Special Lesson: Professional counselors are careful with self-disclosure. Only when the benefit is to enhance the therapeutic relationship is the boundary crossed. This blog is personal, but the hope is the conversations that ensue help enhance all of our relationships.
I have a vivid memory of being a child and asking my parents where they were when Kennedy was shot. It was a common assignment for children of Boomers. We had it easy! There was ONE major event noteworthy enough for all students to explore. If replicated today, my son’s assignment is more like a multiple choice test, the Challenger‘s explosion or the fall of the Berlin Wall. As I publish, today is September 11. My TV and Facebook are littered with memes telling me not to forget or always remember. As I’m told to be respectful and solemn, all I can feel is frustration that there is no “lesson learned”.
My 9/11 story starts with a routine drive to my job as the HR manager of Borders Books. I heard a snippet on the radio with key words “plane” and “New York”. I changed the channel and shook my head.
I grew up in NJ with the Manhattan skyline outside of my window. It was common to hear a broadcaster in Chicago appalled about a plane crash in New York; they simply didn’t grow up knowing how short the runway is at LaGuardia. So, I went back to the offices and started to count cash for the registers while brainstorming a snarky comment to deliver to a coworker with whom I bet on Monday Night Football.
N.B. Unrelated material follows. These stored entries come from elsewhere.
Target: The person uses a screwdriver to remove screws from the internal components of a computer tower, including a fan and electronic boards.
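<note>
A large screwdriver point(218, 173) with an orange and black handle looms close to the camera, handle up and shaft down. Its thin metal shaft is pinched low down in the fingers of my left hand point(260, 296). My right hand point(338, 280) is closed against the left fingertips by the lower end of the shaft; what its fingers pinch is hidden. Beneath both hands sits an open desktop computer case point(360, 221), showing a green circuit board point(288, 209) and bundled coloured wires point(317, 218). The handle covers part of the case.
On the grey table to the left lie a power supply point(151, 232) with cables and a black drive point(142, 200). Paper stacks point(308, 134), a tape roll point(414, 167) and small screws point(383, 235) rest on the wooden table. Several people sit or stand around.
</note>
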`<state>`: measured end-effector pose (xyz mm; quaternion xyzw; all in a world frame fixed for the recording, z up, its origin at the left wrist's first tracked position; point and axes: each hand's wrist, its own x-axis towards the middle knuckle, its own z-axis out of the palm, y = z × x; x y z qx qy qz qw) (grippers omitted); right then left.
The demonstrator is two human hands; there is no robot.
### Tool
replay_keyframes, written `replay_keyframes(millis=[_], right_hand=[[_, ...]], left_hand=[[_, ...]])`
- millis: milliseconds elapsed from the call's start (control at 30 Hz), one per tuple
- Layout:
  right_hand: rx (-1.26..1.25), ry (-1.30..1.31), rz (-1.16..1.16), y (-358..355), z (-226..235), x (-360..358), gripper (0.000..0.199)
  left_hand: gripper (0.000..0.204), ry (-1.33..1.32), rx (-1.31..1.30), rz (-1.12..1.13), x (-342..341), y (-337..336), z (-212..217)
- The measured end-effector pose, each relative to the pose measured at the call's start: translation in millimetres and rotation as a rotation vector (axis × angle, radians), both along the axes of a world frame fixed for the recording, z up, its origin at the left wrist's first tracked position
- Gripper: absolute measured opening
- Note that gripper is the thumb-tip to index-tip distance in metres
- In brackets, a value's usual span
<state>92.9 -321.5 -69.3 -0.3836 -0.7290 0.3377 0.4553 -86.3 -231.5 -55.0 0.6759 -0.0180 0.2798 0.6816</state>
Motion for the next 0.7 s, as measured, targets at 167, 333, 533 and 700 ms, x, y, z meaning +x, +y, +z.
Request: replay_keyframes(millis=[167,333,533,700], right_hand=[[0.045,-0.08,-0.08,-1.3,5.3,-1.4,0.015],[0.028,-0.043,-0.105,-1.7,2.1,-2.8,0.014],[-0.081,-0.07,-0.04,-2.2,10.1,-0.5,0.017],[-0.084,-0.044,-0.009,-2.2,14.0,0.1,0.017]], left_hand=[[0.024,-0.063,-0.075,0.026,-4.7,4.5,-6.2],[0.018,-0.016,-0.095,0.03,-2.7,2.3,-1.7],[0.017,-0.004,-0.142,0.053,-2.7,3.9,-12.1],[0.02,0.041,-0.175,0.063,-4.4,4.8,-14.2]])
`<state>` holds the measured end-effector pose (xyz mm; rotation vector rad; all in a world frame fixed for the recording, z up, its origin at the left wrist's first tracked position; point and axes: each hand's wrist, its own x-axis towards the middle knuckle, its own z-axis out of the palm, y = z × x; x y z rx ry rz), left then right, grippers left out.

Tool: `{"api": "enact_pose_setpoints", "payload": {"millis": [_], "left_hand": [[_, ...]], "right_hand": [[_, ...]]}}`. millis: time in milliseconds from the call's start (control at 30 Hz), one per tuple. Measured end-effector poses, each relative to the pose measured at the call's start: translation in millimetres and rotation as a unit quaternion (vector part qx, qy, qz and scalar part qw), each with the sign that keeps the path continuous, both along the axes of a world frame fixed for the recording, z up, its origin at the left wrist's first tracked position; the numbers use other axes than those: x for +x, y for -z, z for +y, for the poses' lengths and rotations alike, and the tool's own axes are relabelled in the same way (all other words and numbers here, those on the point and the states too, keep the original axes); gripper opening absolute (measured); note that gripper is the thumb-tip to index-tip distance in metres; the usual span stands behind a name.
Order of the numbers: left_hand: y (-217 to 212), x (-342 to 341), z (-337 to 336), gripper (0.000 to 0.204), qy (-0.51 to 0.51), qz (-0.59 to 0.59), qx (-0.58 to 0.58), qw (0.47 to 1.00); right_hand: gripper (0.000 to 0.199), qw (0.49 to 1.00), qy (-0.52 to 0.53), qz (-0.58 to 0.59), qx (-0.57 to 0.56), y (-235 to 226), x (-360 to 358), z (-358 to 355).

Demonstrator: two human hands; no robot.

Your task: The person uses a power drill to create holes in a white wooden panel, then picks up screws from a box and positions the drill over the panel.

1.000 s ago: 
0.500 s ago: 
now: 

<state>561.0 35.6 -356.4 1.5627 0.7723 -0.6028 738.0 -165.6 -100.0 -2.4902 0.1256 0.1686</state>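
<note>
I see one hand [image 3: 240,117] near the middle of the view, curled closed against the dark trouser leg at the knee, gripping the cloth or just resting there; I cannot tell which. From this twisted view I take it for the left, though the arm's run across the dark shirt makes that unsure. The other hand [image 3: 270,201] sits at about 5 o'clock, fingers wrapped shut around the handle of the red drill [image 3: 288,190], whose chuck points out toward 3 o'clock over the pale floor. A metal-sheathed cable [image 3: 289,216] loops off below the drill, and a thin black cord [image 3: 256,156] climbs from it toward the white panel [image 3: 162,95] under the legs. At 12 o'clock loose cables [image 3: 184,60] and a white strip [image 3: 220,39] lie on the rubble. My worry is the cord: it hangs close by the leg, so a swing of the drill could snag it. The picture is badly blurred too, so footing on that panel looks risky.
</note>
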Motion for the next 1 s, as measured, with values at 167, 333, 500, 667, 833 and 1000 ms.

As I started wheeling the cash drawers to the register, that same coworker was walking towards me asking me if I heard what happened. Nope. I was not going to let him beat me to the punchline. I quickly quipped some friendly antagonistic comment and tried to wheel to the front of the store. This coworker was a better friend than I gave him credit for because he took me by the shoulder, took me to the stockroom, and put me in front of the TV we use to sneak peaks at football games. I sat on two crates grasping at a box of tissues watching in disbelief with the rest of America for the next few hours.
I wish watching the landscape of my childhood be destroyed was the only way I passed the time that morning. It took me an hour or two to realize that neighborhood that I watched crumbling was where my big brother went to work daily. Thankfully, he was late to get off the subway that day. Not too late, however, not to be stuck in a nearby building watching the day become soot-covering night. The cell phones weren’t working as everyone with loved ones trying calling out or calling in. I learned from my mother that he had reached his then-pregnant wife just long enough to say he was safe but stuck. I remember musing that my brother, who is 6’1″ with a personality twice the size, must be going crazy thanks to a small case of claustrophobia. He made it home safely hours later, but I don’t need a running news story to remind me what it felt like to watch in fear that I was going to be the oldest one in my family if those terrorists won.
Shortly after the building were cleared, the next line of heroes went to Ground Zero. In the same breath, our country banded together and started the two decade trip of falling apart.
- I remember how the Patriot Act went after my library card in case I recently checked out the Catcher in the Rye.
- I remember how while saying “thank you” to EMS and firefighters with our mouths, we let them collect government benefits to offset the poverty that defines the working poor.
- I remember how my best friend’s stepfather (who through time and space has always been an extra parent to me) grabbed his old pipe fitter tools and went to help adding mesothelioma to Agent Orange on the list of unreimbursed lethal consequences of his patriotism.
- I remember how the prevalence of children experiencing PTSD from the perpetual news coverage hit record highs as parents accidentally traumatized a generation who didn’t understand that planes weren’t constantly flying into buildings.
- I remember how we reached into our country’s history of ethnic hatred to be afraid of Muslims, or anyone we thought looked like one.
Spark Notes Summary
My husband and I are friends whose son, one of their four, was born on September 11. He is the living symbol of what we should remember. Barrett is always happy and optimistic. He loves to spend the morning with his mother dancing to Britney Spears with freshly painted nails before taking the afternoon to go fishing and learn gun safety with his dad. To truly honor and respect what was lost, we should make September 11 National Barrett Day. The holiday would be centered around celebrating our best selves and accepting the beauty of seemingly contradictory ideas. Feel free to decorate your home with pink dollhouses and fishing poles as you carpool with your neighbor to the EMS parade featuring the men and women whose pay has met their esteem.